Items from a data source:
---------------
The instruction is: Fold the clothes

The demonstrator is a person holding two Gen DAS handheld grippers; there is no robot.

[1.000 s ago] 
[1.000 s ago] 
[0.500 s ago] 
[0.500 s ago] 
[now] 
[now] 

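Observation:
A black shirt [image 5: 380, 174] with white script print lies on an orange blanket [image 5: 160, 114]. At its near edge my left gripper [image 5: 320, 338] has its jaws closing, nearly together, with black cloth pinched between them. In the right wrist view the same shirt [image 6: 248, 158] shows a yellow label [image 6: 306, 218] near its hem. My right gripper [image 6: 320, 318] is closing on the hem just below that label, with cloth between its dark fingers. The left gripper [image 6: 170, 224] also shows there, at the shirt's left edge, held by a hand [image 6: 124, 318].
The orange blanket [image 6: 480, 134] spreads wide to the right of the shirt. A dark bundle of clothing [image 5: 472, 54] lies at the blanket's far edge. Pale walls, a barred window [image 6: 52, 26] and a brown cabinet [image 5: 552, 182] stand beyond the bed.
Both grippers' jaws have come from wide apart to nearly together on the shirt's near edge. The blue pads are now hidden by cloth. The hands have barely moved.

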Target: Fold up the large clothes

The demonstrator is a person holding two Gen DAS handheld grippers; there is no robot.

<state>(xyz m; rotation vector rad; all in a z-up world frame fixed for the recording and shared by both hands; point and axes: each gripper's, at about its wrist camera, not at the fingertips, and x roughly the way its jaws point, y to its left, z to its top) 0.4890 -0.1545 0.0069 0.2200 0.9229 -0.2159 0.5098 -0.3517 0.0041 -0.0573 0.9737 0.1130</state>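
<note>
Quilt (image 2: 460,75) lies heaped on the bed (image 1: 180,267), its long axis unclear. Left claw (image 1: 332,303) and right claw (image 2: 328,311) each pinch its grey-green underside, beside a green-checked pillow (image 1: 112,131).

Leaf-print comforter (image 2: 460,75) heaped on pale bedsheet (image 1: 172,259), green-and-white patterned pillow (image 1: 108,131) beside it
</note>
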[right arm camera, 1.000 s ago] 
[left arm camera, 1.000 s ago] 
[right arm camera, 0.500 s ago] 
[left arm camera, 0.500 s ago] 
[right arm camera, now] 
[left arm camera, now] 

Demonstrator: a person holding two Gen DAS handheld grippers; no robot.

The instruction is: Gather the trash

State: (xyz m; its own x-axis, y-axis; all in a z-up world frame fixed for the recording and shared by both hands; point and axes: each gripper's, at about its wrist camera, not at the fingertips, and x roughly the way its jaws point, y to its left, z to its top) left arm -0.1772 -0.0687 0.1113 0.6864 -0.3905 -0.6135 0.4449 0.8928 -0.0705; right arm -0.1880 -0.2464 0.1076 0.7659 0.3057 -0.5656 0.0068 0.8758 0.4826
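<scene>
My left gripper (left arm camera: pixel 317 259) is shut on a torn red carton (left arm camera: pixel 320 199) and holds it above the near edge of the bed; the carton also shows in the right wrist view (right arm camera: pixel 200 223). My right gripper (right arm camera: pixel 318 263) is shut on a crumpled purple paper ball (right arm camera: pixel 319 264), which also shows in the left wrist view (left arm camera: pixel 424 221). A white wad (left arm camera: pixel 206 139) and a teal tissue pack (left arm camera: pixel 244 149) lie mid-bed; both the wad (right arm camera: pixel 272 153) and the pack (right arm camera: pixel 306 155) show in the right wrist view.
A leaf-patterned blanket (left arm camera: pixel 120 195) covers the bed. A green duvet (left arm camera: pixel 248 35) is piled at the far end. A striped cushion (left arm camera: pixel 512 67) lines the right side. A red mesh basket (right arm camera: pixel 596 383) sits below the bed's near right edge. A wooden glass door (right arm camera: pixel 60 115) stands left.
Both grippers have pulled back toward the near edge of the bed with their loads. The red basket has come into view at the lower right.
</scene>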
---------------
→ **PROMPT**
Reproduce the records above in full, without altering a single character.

→ **WORKED SOLUTION**
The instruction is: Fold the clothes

The demonstrator is a person holding two Gen DAS handheld grippers; there is no robot.

[1.000 s ago] 
[1.000 s ago] 
[0.500 s ago] 
[0.500 s ago] 
[now] 
[now] 

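Observation:
A black shirt [image 5: 380, 174] with white script print lies on an orange blanket [image 5: 160, 114]. At its near edge my left gripper [image 5: 320, 338] has its jaws closing, nearly together, with black cloth pinched between them. In the right wrist view the same shirt [image 6: 248, 158] shows a yellow label [image 6: 306, 218] near its hem. My right gripper [image 6: 320, 318] is closing on the hem just below that label, with cloth between its dark fingers. The left gripper [image 6: 170, 224] also shows there, at the shirt's left edge, held by a hand [image 6: 124, 318].
The orange blanket [image 6: 480, 134] spreads wide to the right of the shirt. A dark bundle of clothing [image 5: 472, 54] lies at the blanket's far edge. Pale walls, a barred window [image 6: 52, 26] and a brown cabinet [image 5: 552, 182] stand beyond the bed.
Both grippers' jaws have come from wide apart to nearly together on the shirt's near edge. The blue pads are now hidden by cloth. The hands have barely moved.
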
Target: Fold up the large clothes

The demonstrator is a person holding two Gen DAS handheld grippers; there is no robot.

<state>(xyz m; rotation vector rad; all in a z-up world frame fixed for the recording and shared by both hands; point and axes: each gripper's, at about its wrist camera, not at the fingertips, and x roughly the way its jaws point, y to its left, z to its top) 0.4890 -0.1545 0.0069 0.2200 0.9229 -0.2159 0.5098 -0.3517 0.0041 -0.0573 0.9737 0.1130</state>
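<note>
Quilt (image 2: 460,75) lies heaped on the bed (image 1: 180,267), its long axis unclear. Left claw (image 1: 332,303) and right claw (image 2: 328,311) each pinch its grey-green underside, beside a green-checked pillow (image 1: 112,131).

Leaf-print comforter (image 2: 460,75) heaped on pale bedsheet (image 1: 172,259), green-and-white patterned pillow (image 1: 108,131) beside it
</note>
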[right arm camera, 1.000 s ago] 
[left arm camera, 1.000 s ago] 
[right arm camera, 0.500 s ago] 
[left arm camera, 0.500 s ago] 
[right arm camera, now] 
[left arm camera, now] 

Demonstrator: a person holding two Gen DAS handheld grippers; no robot.

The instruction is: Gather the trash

State: (xyz m; its own x-axis, y-axis; all in a z-up world frame fixed for the recording and shared by both hands; point and axes: each gripper's, at about its wrist camera, not at the fingertips, and x roughly the way its jaws point, y to its left, z to its top) left arm -0.1772 -0.0687 0.1113 0.6864 -0.3905 -0.6135 0.4449 0.8928 -0.0705; right arm -0.1880 -0.2464 0.1076 0.7659 0.3057 -0.5656 0.0068 0.8758 0.4826
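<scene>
My left gripper (left arm camera: pixel 317 259) is shut on a torn red carton (left arm camera: pixel 320 199) and holds it above the near edge of the bed; the carton also shows in the right wrist view (right arm camera: pixel 200 223). My right gripper (right arm camera: pixel 318 263) is shut on a crumpled purple paper ball (right arm camera: pixel 319 264), which also shows in the left wrist view (left arm camera: pixel 424 221). A white wad (left arm camera: pixel 206 139) and a teal tissue pack (left arm camera: pixel 244 149) lie mid-bed; both the wad (right arm camera: pixel 272 153) and the pack (right arm camera: pixel 306 155) show in the right wrist view.
A leaf-patterned blanket (left arm camera: pixel 120 195) covers the bed. A green duvet (left arm camera: pixel 248 35) is piled at the far end. A striped cushion (left arm camera: pixel 512 67) lines the right side. A red mesh basket (right arm camera: pixel 596 383) sits below the bed's near right edge. A wooden glass door (right arm camera: pixel 60 115) stands left.
Both grippers have pulled back toward the near edge of the bed with their loads. The red basket has come into view at the lower right.
</scene>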

The required output has been supplied.